* Work item
Count how many lines below include the string "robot". Only that number should appear in the reply.

Stored items:
──────────────────────────────

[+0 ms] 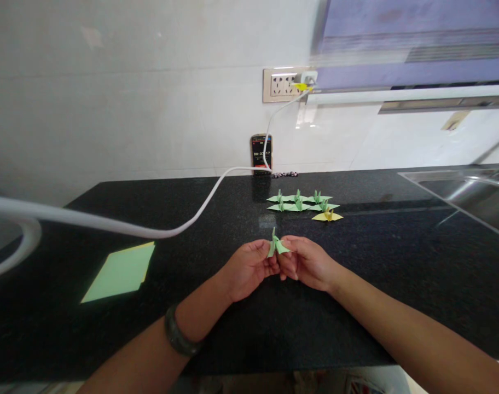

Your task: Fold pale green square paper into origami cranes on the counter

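Note:
A small green folded paper crane (276,245) is pinched between both hands above the black countertop (356,284). My left hand (249,268) grips its left side with closed fingers, a dark band on that wrist. My right hand (305,262) holds its right side, fingers curled. Behind them, several finished green paper cranes (299,202) and one yellow crane (327,216) lie in a cluster on the counter.
A stack of green and yellow paper squares (120,271) lies at the left. A white cable (159,232) runs across the counter to a wall socket (284,85). A phone (261,154) leans against the wall. A steel sink (471,191) is at the right.

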Available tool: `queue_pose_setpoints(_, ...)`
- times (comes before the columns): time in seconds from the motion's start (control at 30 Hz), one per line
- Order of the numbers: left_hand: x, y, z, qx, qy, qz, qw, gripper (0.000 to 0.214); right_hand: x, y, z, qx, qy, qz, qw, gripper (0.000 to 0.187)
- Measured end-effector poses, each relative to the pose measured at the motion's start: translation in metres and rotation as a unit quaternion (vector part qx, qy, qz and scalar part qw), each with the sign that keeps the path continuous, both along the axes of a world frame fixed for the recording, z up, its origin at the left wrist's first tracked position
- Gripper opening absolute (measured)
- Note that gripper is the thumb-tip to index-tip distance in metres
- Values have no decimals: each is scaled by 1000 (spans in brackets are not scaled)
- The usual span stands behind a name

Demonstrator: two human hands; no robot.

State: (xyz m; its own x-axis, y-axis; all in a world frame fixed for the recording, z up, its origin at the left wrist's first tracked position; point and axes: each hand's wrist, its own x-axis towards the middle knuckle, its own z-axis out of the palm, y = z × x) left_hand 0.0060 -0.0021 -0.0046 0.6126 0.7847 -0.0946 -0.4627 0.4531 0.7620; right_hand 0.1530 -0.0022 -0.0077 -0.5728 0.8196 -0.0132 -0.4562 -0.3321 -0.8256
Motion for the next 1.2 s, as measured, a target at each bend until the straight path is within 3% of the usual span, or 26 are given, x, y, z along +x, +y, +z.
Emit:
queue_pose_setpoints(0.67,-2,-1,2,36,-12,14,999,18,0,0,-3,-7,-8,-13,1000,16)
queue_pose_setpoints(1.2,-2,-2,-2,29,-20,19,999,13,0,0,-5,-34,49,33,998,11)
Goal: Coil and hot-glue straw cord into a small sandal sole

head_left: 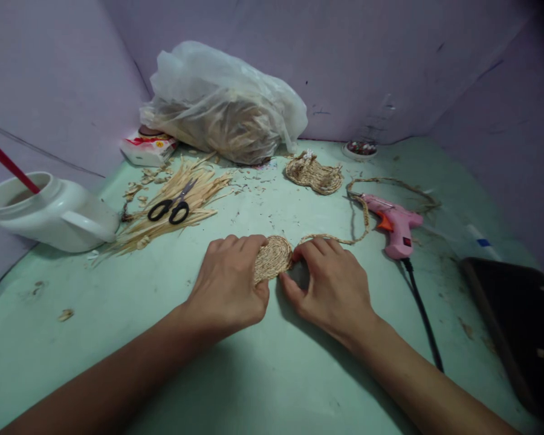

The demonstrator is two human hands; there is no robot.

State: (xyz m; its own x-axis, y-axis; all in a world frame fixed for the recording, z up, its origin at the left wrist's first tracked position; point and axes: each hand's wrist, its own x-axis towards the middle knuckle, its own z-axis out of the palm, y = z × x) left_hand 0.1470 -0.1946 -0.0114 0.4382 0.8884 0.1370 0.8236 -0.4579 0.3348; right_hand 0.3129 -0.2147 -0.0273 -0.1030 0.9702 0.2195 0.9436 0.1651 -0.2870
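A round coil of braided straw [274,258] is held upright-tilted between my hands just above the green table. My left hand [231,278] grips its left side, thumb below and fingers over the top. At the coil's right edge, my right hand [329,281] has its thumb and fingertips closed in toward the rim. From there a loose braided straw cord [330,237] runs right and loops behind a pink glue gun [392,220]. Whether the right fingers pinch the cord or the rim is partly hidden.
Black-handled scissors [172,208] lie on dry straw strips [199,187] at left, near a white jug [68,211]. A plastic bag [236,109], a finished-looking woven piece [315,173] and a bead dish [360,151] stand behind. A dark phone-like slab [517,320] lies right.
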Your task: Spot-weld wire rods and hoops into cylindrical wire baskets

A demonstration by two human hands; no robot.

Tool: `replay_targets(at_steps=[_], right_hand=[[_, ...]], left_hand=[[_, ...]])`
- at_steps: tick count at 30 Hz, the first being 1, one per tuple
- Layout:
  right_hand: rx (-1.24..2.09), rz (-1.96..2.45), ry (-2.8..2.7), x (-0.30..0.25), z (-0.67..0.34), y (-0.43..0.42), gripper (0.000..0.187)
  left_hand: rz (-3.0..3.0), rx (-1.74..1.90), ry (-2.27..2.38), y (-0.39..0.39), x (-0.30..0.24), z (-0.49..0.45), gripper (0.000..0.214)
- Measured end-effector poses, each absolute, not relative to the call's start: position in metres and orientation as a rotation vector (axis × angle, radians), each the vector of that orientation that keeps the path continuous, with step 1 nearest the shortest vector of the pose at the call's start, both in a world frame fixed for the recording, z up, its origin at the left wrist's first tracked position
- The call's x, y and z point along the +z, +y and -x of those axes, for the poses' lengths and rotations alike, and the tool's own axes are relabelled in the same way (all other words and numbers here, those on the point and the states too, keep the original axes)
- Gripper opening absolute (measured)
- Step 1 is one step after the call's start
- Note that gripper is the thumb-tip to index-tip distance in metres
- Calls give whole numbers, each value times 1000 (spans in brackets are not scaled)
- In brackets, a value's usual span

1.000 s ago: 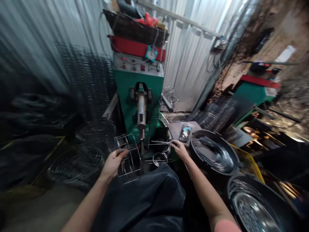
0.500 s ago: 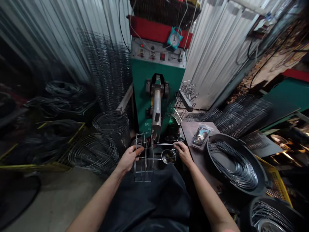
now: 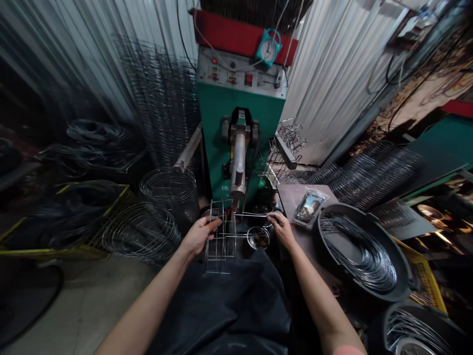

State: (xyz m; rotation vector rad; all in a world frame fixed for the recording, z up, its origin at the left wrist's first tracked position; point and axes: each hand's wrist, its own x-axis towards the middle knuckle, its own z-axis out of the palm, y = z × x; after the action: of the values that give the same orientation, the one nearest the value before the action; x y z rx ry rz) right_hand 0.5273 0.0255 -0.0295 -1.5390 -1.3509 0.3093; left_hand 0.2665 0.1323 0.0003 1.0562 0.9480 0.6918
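My left hand (image 3: 202, 233) is closed on the left side of a wire rack (image 3: 224, 259), a small frame of thin bright metal rods held above my lap. My right hand (image 3: 281, 228) pinches the right end of a thin metal rod (image 3: 253, 215). The rod's left end reaches the rack's upper right side, just under the electrode tip (image 3: 234, 204) of a green spot welding machine (image 3: 210, 113). Whether rod and tip touch, I cannot tell. A round metal cup (image 3: 257, 238) sits below the rod, between my hands.
Round wire baskets (image 3: 142, 231) stand in stacks at the left, beside a yellow crate (image 3: 121, 197). On the right, a black tub (image 3: 322, 246) holds bent wire next to a plastic-bagged packet (image 3: 309, 207) on a board. A metal bar (image 3: 285, 152) juts from the machine.
The rack and rod have shifted slightly upward at the electrode tip, both hands keeping their hold. My view has tilted a little.
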Motion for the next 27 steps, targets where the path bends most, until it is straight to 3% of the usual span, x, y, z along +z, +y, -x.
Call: replay_targets(at_steps=[19,27], right_hand=[[367,1562,-1311,-26,-529,38,21],[144,1643,-1207,-41,-564,-11,25]], left_hand=[[-1005,676,908,148,-2,-272,34],[-1035,709,938,147,0,-272,33]])
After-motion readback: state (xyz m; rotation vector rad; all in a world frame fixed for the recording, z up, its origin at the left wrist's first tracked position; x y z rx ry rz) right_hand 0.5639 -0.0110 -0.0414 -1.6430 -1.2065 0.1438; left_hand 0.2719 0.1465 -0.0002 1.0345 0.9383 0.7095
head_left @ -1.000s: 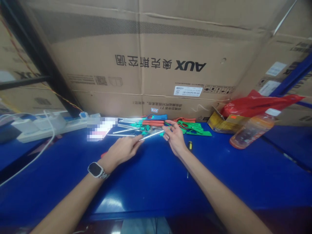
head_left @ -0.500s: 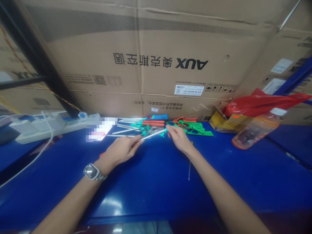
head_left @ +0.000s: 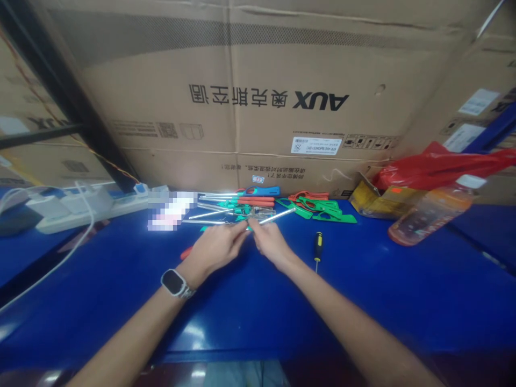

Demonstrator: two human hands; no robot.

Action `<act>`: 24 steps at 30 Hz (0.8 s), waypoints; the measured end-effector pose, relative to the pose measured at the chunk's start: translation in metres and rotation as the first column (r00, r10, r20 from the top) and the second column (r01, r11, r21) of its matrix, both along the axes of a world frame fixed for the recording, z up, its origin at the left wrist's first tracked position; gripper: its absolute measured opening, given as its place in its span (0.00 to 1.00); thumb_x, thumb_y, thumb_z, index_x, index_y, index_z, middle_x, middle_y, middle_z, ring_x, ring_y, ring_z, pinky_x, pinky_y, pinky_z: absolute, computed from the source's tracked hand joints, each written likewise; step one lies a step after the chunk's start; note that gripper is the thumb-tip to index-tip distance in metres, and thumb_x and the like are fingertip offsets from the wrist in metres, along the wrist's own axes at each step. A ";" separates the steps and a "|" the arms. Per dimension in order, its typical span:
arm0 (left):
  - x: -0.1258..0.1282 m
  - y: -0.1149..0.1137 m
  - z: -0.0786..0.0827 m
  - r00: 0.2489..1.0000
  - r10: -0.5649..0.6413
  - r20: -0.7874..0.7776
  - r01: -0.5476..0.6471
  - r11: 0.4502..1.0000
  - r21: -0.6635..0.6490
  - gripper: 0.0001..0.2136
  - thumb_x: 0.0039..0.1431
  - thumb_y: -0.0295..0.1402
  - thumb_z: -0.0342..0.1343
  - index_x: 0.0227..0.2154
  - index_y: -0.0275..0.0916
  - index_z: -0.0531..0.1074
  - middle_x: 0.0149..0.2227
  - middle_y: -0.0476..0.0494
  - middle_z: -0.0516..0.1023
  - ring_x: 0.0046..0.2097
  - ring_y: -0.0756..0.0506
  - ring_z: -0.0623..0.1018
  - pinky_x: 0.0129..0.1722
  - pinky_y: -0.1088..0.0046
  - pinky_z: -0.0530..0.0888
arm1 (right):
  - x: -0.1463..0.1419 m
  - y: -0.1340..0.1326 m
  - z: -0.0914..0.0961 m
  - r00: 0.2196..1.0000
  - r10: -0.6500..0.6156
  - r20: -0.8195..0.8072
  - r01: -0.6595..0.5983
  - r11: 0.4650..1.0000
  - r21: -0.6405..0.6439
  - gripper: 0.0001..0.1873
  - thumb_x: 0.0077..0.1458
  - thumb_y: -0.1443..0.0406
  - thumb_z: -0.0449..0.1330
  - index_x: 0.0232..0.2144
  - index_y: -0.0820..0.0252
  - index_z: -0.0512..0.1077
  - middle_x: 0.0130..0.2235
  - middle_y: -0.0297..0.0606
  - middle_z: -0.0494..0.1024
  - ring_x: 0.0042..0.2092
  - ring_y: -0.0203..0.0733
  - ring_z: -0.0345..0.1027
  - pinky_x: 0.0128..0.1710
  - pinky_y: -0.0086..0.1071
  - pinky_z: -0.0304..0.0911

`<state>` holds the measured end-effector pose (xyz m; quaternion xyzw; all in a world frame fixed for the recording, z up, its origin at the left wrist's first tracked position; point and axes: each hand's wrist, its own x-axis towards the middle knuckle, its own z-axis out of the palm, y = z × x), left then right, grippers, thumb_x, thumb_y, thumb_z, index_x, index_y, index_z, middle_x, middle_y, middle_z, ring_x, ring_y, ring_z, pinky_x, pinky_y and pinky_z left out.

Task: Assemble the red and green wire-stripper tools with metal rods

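Holding a thin shiny rod point(head_left: 278, 215) over the middle of the blue table point(head_left: 363, 301), just near the pile of tools point(head_left: 242, 205). Left hand point(head_left: 215, 248) and right hand point(head_left: 271, 244) close together, fingertips almost touching, both pinched shut on the near end of the rod. Other end poking out to the far right, over the edge of the pile and up off the table.

Looks like metal: light, stiff and hard, not easy to break. Smooth too, so likely slippery in bare fingers and quick to roll or twist. Bit of green showing by the fingertips, maybe a handle, mostly hidden. Best gripped there, at the thicker end, pinched from two sides and not pushed from on top. Thin tip maybe pointy, so best kept away from skin.

Small screwdriver point(head_left: 318, 244) lying alone just right of the right hand, not touched. Bottle point(head_left: 431, 212) and red bag point(head_left: 435, 166) well off to the right. Big box point(head_left: 258, 107) standing at the far edge behind the pile. Watch point(head_left: 174, 282) on the left wrist.
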<state>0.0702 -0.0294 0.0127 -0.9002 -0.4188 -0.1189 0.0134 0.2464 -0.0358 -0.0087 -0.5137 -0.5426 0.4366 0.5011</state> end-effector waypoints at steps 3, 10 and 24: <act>0.001 0.000 -0.001 0.999 0.032 0.022 -0.032 0.999 -0.014 0.13 0.71 0.40 0.39 0.39 0.41 0.67 0.29 0.44 0.77 0.30 0.41 0.78 0.27 0.70 0.60 | -0.009 -0.002 0.000 1.000 0.008 -0.030 -0.008 1.000 -0.025 0.26 0.54 0.46 0.58 0.17 0.55 0.58 0.16 0.26 0.55 0.21 0.32 0.50 0.21 0.28 0.49; 0.004 0.000 -0.001 0.974 0.061 0.220 -0.013 0.976 -0.216 0.16 0.63 0.36 0.50 0.53 0.41 0.58 0.32 0.44 0.78 0.34 0.38 0.80 0.28 0.71 0.65 | -0.014 -0.008 -0.003 0.996 0.085 -0.015 -0.081 0.982 0.168 0.23 0.58 0.47 0.54 0.22 0.58 0.64 0.21 0.29 0.63 0.24 0.33 0.55 0.26 0.28 0.54; 0.007 -0.002 0.004 0.947 0.077 0.312 0.012 0.962 -0.272 0.16 0.58 0.28 0.51 0.48 0.40 0.57 0.29 0.45 0.75 0.32 0.39 0.79 0.27 0.71 0.65 | -0.019 -0.015 0.003 0.998 0.053 0.041 -0.059 0.986 0.157 0.25 0.58 0.46 0.55 0.20 0.57 0.60 0.20 0.28 0.59 0.25 0.34 0.54 0.26 0.28 0.51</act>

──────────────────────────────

* Exercise output
4